Produce word for word the lines of the data below running from the one that has "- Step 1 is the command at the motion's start" to the one that has "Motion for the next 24", inclusive, and no others.

^^^^^^^^

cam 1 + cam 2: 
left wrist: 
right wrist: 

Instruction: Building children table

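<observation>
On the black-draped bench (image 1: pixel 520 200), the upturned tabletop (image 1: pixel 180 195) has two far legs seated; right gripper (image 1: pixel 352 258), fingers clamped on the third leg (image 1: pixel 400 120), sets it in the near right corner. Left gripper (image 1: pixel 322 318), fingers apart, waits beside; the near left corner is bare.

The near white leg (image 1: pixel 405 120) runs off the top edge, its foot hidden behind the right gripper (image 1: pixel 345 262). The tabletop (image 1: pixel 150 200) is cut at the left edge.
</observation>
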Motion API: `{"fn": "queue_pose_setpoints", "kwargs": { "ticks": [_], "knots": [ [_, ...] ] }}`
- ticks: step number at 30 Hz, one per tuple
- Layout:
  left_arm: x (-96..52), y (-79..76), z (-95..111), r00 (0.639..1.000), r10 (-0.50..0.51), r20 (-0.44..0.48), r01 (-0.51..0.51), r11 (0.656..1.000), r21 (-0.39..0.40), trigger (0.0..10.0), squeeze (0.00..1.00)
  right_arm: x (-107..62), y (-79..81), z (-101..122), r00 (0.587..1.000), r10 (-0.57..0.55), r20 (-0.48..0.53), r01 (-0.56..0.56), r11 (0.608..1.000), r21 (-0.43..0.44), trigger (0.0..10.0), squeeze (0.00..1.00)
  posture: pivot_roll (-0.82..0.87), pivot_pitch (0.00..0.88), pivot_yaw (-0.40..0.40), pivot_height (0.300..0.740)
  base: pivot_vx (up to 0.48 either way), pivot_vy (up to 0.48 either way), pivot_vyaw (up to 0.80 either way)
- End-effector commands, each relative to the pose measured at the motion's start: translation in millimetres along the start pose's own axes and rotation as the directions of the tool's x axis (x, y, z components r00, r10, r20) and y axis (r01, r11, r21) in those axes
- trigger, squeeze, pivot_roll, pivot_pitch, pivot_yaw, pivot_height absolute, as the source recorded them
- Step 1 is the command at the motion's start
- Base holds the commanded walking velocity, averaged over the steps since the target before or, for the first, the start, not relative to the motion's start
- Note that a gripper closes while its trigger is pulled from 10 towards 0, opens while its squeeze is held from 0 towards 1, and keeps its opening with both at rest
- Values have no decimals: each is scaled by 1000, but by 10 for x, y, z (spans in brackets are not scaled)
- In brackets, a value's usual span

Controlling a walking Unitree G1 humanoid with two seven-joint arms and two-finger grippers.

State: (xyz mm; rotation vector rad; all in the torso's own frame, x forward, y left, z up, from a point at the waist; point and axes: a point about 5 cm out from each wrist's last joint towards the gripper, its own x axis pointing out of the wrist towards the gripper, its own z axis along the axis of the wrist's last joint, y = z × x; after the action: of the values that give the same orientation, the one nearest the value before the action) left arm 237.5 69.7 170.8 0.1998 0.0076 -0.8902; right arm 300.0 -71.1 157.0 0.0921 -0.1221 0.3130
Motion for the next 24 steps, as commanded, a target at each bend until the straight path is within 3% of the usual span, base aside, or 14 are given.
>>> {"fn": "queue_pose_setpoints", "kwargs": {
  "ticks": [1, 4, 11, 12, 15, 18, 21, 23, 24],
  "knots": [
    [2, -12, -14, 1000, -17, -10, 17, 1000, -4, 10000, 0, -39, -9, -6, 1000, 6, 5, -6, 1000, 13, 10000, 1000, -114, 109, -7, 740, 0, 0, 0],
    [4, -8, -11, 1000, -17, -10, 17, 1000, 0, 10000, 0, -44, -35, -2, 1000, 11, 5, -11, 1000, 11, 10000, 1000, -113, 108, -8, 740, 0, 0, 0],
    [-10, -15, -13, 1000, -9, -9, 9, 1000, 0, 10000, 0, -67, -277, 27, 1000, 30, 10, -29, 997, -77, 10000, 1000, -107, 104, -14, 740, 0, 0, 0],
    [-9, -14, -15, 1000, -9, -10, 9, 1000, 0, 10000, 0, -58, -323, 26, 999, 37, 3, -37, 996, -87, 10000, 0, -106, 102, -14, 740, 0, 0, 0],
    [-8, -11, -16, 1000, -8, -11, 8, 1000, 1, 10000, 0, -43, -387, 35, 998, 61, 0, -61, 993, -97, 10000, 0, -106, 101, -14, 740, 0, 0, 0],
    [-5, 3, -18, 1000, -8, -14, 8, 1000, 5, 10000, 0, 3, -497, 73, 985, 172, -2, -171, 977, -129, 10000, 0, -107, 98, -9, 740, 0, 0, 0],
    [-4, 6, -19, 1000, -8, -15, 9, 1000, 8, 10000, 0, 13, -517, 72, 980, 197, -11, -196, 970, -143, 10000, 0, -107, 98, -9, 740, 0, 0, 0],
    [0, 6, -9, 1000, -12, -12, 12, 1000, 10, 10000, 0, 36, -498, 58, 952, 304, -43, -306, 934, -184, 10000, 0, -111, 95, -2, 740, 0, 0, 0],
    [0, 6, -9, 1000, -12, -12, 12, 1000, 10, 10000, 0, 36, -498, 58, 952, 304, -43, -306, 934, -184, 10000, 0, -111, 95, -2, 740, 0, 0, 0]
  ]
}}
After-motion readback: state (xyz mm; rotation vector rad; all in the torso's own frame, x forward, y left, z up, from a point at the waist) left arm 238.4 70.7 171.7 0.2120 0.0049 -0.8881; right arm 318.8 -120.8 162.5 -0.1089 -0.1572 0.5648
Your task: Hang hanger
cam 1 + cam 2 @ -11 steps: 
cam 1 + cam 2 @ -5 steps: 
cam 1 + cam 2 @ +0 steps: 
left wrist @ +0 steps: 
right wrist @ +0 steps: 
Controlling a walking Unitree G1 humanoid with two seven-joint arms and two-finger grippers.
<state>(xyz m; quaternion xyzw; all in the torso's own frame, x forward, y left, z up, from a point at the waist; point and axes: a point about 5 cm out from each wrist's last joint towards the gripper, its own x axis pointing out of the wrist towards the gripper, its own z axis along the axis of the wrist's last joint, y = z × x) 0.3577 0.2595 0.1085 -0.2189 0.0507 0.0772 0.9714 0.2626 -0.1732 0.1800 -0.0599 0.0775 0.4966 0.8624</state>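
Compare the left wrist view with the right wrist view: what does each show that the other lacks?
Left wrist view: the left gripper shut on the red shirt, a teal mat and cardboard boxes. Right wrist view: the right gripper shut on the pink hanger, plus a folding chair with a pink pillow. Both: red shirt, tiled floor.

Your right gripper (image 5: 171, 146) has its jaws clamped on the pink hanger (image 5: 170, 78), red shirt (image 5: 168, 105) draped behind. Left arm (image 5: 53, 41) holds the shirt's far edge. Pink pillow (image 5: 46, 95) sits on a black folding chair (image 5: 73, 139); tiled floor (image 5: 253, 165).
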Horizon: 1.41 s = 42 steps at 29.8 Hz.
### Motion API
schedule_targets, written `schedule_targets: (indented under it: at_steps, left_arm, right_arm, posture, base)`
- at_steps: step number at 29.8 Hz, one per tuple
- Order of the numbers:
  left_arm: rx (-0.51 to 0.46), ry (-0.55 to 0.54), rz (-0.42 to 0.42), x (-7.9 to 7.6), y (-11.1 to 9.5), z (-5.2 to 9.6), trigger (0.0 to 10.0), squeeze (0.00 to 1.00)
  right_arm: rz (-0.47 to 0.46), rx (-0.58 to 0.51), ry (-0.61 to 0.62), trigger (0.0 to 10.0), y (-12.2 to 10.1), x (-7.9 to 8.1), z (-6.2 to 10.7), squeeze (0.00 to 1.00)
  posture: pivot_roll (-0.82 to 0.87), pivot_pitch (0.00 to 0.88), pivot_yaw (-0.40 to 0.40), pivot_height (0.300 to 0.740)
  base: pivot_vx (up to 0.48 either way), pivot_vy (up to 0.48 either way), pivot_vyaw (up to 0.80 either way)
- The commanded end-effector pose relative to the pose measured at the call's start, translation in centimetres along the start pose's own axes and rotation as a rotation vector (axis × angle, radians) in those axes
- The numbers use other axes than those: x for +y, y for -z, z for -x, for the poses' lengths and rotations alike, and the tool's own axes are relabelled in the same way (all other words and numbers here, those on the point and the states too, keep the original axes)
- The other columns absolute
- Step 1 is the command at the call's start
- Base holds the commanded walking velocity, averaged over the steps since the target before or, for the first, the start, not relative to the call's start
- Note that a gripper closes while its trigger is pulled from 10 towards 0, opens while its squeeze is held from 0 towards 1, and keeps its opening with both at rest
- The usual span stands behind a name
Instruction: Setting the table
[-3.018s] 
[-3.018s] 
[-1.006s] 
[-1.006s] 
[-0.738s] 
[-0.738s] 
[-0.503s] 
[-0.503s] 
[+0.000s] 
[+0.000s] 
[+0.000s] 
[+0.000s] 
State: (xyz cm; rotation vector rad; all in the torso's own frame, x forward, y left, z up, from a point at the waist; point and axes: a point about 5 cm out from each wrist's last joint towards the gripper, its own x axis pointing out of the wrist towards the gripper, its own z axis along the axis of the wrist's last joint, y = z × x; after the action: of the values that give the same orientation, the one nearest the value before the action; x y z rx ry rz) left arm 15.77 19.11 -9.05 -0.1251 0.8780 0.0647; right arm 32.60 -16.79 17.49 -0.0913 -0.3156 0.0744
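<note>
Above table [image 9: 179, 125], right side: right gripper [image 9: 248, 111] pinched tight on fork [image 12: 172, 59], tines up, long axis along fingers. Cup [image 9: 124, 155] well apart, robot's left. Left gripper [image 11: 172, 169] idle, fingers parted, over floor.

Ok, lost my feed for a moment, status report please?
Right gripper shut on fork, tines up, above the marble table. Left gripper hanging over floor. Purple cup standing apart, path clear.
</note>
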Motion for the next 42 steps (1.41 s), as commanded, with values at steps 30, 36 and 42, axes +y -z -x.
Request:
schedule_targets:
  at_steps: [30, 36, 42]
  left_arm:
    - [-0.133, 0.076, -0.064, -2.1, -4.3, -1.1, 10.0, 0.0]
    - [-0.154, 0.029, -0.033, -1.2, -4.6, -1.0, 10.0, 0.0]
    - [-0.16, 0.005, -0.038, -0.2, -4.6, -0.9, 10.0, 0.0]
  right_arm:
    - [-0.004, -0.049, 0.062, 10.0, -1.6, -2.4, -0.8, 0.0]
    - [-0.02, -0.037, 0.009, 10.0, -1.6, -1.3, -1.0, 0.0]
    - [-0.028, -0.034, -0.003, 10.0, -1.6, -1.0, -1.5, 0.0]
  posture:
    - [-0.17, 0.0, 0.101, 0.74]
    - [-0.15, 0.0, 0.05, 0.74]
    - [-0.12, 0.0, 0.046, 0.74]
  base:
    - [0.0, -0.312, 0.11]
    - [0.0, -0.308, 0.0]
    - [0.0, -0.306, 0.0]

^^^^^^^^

Answer to the problem:
- Step 1 is the command at the motion's start
- Base holds the commanded walking velocity, averaged over the steps since the target before or, for the first, the start, not relative to the motion's start
- Note that a gripper closes while its trigger is pulled from 10 towards 0, opens while its squeeze is held from 0 towards 1, and keeps its opening with both at rest
- Values have no decimals: each is scaled by 1000, but by 10 for x, y, z (spans in brackets are not scaled)
- In brackets, a value's usual span

Controlling a walking Unitree G1 humanoid with two seven-joint arms and two-finger grippers.

State: (xyz mm; rotation vector rad; all in the torso's own frame, x forward, y left, z up, from a point at the waist; point and axes: a point about 5 cm out from each wrist's last joint towards the gripper, its own x axis pointing out of the wrist towards the gripper, its own z axis along the axis of the wrist's last joint, y = z × x; after the action: of the values that give the same orientation, the one nearest the value before the action) left arm 237.5 69.7 170.8 0.1998 0.0076 -0.8902; right arm 300.0 -71.1 157.0 0.0921 -0.1221 0.3130
Motion for the next 24 steps, as commanded, a target at each bend until the straight path is within 3% of the usual span, base aside, or 14 are given.

Nothing else is needed to complete the exercise.